Windows users are often early adopters of cutting-edge technology. It just seems to go with the territory. Many DAW users have already gone to multiprocessor systems because of the increased performance these systems offer. Recently, the hottest topic in the processor world has been dual-core technology. As the clock speed-increase curve has slowed, processor manufacturers are looking for other ways to increase performance. This is where dual-core technology comes to the rescue. The two pipelines in dual-core technology allow the chip to carry out two processes simultaneously. Also, the processors have two caches to keep more data local to the processor for faster access. In the end, dual-core processors should perform better than a dual-processor system because dual-core technology will be able to decrease the lag times of communication that result from using two physically separate processors.

But, as we all know, when new technology comes around, it rarely plays well with others right off the bat. There are UAD-1 users who made the jump to AMDs dual-core X2 processor and still have some dropout and freezing issues, especially in conjunction with Firewire audio interfaces. But have no fear...Drum roll please! In version 4.0 of the UAD-1 software, UA introduces Turbo DMA (Direct Memory Access) to maximize stability and performance on dual-core and multiprocessor AMD and Intel systems. Turbo DMA minimizes system loading while boosting performance to allow for smoother operation and increased reliability.

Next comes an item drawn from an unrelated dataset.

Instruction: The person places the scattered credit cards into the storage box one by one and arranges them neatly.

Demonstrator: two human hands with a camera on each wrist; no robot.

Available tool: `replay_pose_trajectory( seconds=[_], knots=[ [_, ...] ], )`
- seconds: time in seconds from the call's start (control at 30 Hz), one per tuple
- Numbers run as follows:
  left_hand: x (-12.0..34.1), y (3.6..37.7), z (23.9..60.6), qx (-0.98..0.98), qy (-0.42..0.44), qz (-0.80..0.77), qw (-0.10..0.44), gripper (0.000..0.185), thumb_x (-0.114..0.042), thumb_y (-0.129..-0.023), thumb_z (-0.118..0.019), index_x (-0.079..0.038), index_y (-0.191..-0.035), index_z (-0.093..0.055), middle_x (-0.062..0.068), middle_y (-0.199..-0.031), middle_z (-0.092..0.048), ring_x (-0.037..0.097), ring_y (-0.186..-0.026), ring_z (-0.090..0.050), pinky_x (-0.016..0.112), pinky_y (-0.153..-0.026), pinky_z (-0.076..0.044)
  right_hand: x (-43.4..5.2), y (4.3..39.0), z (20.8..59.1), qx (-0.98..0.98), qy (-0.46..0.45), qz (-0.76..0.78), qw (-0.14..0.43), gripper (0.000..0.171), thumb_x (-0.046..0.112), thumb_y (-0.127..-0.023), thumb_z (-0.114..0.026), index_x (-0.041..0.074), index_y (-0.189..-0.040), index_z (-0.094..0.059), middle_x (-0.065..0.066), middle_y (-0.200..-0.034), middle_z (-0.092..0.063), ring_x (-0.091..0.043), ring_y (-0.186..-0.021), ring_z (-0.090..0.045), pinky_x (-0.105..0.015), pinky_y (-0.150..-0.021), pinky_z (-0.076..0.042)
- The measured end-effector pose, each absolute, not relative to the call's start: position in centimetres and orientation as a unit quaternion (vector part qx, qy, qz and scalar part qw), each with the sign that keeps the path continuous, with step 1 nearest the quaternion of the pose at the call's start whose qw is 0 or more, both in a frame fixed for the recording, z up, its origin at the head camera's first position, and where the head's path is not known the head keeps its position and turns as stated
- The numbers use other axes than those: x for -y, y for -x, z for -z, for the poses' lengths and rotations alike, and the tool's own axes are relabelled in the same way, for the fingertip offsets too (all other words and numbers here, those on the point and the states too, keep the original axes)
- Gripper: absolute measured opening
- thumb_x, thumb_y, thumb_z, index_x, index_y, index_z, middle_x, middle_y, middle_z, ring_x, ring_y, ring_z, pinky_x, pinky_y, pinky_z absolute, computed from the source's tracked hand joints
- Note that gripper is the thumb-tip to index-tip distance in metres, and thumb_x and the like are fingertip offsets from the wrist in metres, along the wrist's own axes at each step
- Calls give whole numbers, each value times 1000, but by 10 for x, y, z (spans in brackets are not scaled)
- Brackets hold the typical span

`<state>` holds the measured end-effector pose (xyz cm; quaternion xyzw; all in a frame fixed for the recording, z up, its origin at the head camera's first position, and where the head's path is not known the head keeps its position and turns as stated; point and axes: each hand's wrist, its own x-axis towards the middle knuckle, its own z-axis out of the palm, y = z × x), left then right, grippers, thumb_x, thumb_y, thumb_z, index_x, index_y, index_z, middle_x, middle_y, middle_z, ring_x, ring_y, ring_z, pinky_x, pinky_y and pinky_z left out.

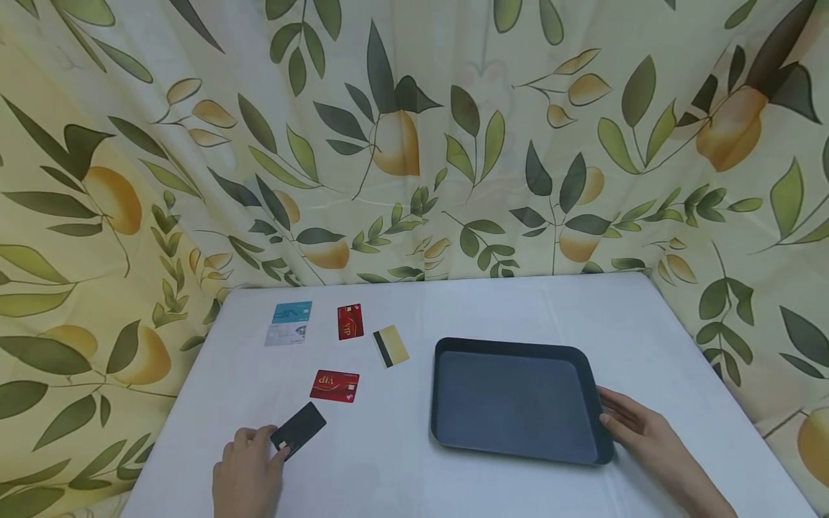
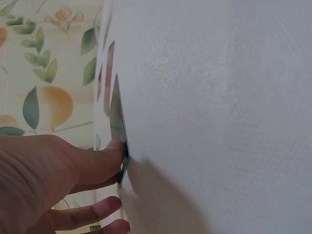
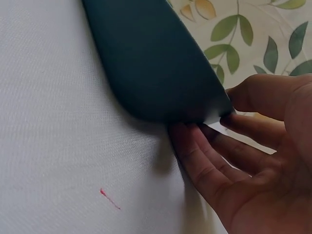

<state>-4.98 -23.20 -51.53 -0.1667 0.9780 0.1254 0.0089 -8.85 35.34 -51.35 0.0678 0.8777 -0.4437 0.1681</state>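
Observation:
Near the table's front left, my left hand [image 1: 267,443] pinches a black card [image 1: 301,426] at its near corner. In the left wrist view the thumb presses on the card [image 2: 118,127], which stands tilted off the cloth, and the other fingers [image 2: 97,209] lie below it. An empty dark tray [image 1: 518,346] lies right of centre. My right hand [image 1: 610,411] holds its right rim. In the right wrist view the thumb [image 3: 253,92] lies above the tray's [image 3: 146,58] rim and the fingers reach under it.
More cards lie on the white tablecloth [image 1: 388,467]: a red VIP card [image 1: 334,385], a yellow card with a black stripe [image 1: 391,346], another red card [image 1: 350,321], a blue card [image 1: 292,311] and a pale one [image 1: 286,334]. A leaf-print curtain [image 1: 414,144] hangs behind.

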Motion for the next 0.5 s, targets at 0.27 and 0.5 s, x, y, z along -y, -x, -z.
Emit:
replay_pose_trajectory(
  seconds=[0.27,0.5],
  knots=[
    [234,53,514,-975,172,-139,14,45,-22,-88,-83,3,-122,-69,25,-110,-65,38,-95,-64,54,-76,-52,-349,87,515,-871,-78,459,157,76,41,-105,-61,0,-161,-31,-31,-163,-37,23,-109,-54,-9,-90,-51],
    [236,60,515,-968,179,-175,27,41,-17,-88,-81,8,-118,-67,26,-109,-63,35,-93,-62,52,-78,-51,-347,86,516,-860,-81,482,147,77,41,-105,-61,-2,-161,-30,-32,-163,-34,36,-100,-36,-8,-89,-51]
  ],
)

UA went to Kentucky-based ADK for our X2 test machine. The foundation of this system is the Asus A8V Deluxe motherboard, which is well suited for UAD-1 users as it offers five PCI slots. The X2 used in this machine is the Athlon 64 4200+. ADK used the MSI GeForce FX 5200 video card. The machine has 1 GB of DDR400 RAM. Our testing with the latest version 4.0 software on this machine revealed the traditional UAD-1 stability with minimal host CPU loading. Similar tests were done on an Intel dual-Xeon system, with similarly excellent results. This system was built by UA around a PCI-Express-based motherboard utilizing the Intel E7520 chipset: A SuperMicro X6DHE-XG2 with dual 2.8GHz Xeon processors, five PCI-X slots, 1GB DDR2-400 RAM, and the nVidia GeForce PCX 5300 PCI-Express graphics adapter.